计算机与现代化

• 数据库与数据挖掘 • 上一篇    下一篇

 一种基于改进KNN的大数据离群点检测算法

  

  1. 南方电网科学研究院有限责任公司智能电网研究所,广东广州510080
  • 收稿日期:2016-09-22 出版日期:2017-05-26 发布日期:2017-05-31
  • 作者简介: 黄建理(1990-),男,广东广州人,南方电网科学研究院有限责任公司智能电网研究所工程师,IEEE会员,硕士,研究方向:智能电网信息通信技术,电力信息安全; 杜金燃(1988-),男,广东广州人,硕士,研究方向:电力系统信息通信,信息安全技术。
  • 基金资助:
     四川省科技厅科技支撑计划项目(2013GZ0141)

An Outlier Detection Algorithm in Big Data Based on Improved KNN

  1. Smart Grid Research Institute, Electric Power Research Institute of China Southern Power Grid Co. Ltd, Guangzhou 510080, China
  • Received:2016-09-22 Online:2017-05-26 Published:2017-05-31

摘要: 针对KNN算法在大数据离群点检测领域中难以处理高维数据和时间复杂度过高的这2个缺点,提出一种基于AOR(属性重叠率)的分类方法,并对KNN算法进行改进。首先对数据进行基于AOR的降维处理,使得数据可处理维度大大增加,然后对传统的KNN算法进行剪枝改进,减少了大量的无效计算。实验结果表明,本文算法对维度高、容量大的大数据样本在运行效率、准确度等方面有较大的提升。

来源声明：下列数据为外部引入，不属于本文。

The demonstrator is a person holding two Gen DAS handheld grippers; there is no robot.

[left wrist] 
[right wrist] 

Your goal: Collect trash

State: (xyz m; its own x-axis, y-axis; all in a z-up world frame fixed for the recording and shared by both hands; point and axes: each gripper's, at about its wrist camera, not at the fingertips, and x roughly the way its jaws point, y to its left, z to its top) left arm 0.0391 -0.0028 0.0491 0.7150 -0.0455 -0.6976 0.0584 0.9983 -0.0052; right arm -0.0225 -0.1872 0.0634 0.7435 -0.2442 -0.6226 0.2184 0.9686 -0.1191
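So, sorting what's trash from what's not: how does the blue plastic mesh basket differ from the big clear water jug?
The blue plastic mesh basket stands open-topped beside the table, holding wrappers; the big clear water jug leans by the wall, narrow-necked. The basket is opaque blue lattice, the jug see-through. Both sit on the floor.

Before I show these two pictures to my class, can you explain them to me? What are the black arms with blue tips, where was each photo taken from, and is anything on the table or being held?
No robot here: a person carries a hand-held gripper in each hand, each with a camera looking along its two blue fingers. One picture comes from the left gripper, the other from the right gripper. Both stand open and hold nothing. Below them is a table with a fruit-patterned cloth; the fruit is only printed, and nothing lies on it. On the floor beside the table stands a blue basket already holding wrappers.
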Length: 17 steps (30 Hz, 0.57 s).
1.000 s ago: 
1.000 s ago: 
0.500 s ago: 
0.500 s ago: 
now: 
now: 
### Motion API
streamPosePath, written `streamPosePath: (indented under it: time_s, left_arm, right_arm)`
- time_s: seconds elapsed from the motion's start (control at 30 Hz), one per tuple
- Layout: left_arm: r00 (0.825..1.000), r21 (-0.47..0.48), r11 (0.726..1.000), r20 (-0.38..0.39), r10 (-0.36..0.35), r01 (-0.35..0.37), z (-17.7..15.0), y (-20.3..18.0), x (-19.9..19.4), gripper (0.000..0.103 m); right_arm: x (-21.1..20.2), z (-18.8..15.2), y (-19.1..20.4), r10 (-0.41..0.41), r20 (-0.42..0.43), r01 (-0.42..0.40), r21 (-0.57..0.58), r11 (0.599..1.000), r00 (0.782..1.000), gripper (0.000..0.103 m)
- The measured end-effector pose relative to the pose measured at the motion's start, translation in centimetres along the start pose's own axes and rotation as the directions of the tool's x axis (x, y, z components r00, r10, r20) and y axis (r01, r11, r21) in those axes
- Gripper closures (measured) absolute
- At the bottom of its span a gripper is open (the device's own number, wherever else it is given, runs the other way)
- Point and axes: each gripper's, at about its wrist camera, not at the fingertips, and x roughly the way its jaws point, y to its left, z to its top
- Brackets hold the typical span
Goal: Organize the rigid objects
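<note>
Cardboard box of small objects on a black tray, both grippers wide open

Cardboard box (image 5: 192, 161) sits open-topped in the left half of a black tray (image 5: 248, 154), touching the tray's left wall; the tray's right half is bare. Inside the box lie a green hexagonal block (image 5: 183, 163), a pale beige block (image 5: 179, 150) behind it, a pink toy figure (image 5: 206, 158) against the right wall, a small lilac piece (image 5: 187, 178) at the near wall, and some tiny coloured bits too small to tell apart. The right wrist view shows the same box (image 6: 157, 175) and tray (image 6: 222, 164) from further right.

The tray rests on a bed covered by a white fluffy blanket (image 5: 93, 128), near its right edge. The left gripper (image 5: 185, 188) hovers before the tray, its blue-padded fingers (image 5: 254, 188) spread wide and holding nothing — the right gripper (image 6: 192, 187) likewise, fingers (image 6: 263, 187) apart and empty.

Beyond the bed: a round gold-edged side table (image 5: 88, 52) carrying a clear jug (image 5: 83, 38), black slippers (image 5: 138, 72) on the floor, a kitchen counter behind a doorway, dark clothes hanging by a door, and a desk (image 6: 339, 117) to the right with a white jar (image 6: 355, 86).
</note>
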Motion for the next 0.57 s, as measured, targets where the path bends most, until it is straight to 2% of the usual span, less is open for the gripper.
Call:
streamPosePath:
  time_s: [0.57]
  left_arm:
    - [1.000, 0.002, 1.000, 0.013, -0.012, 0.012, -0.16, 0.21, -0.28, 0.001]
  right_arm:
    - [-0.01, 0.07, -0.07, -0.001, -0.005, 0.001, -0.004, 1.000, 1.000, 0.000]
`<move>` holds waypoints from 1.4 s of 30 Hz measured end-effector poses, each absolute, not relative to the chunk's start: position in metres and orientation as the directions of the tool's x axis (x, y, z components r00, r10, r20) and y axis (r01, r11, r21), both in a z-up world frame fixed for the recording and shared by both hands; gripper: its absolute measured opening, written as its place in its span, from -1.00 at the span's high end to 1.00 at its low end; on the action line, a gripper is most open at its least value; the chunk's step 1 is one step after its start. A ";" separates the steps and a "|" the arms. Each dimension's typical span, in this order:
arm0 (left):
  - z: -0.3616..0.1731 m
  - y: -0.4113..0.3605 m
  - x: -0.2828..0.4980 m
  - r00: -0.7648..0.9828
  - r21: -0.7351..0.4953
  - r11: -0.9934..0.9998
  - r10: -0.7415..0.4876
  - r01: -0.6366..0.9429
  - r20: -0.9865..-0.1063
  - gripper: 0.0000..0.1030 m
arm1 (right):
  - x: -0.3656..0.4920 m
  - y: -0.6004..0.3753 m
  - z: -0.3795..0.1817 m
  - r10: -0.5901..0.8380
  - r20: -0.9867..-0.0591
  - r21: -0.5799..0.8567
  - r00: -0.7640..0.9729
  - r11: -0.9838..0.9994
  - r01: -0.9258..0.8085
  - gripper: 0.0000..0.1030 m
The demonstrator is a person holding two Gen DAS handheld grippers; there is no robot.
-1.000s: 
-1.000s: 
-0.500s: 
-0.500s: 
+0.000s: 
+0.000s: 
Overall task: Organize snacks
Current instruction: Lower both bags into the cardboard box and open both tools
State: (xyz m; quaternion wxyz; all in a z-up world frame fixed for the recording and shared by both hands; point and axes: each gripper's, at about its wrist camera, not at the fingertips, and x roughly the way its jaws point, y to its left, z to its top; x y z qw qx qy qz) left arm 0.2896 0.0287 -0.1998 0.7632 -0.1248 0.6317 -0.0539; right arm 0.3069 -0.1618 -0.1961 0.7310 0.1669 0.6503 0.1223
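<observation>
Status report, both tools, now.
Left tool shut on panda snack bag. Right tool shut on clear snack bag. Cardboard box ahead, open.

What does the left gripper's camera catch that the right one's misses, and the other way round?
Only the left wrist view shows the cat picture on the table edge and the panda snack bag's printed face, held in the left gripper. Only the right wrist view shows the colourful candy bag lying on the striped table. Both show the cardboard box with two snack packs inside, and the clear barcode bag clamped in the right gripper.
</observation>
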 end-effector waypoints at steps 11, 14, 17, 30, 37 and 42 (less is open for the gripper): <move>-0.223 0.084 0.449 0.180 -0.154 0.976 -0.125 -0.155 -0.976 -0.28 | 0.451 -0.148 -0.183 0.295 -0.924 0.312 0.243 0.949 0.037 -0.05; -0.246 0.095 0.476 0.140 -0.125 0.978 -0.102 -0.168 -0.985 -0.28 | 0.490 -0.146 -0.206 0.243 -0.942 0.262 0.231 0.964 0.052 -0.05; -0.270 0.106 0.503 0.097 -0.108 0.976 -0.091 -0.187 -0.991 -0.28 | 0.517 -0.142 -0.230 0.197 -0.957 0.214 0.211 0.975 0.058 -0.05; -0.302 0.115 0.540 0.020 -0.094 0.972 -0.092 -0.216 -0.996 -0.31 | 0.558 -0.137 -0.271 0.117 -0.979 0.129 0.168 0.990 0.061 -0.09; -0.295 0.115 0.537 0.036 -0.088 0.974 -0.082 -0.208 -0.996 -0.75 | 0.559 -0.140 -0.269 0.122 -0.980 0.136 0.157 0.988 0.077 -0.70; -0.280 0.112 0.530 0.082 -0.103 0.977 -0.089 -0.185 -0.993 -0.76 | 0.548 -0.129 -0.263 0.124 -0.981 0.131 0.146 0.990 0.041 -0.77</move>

关键词: 大数据, KNN, 降维, 属性重叠率, 剪枝

Abstract: Aiming at the two shortcomings of KNN algorithm in the field of large data outlier detection, high dimension data is difficult to deal with and time complexity is too high. A classification method based on AOR (Attribute Overlapping Rate) is proposed, and the KNN algorithm is improved. At first the data were reduced the dimension based on AOR, making data processing dimension great increase. Then the traditional KNN algorithm was improved by pruning, reducing lots of invalid computation. The experimental results show that this algorithm has a great improvement on the operational efficiency and accuracy of the large data samples with high dimension and large capacity.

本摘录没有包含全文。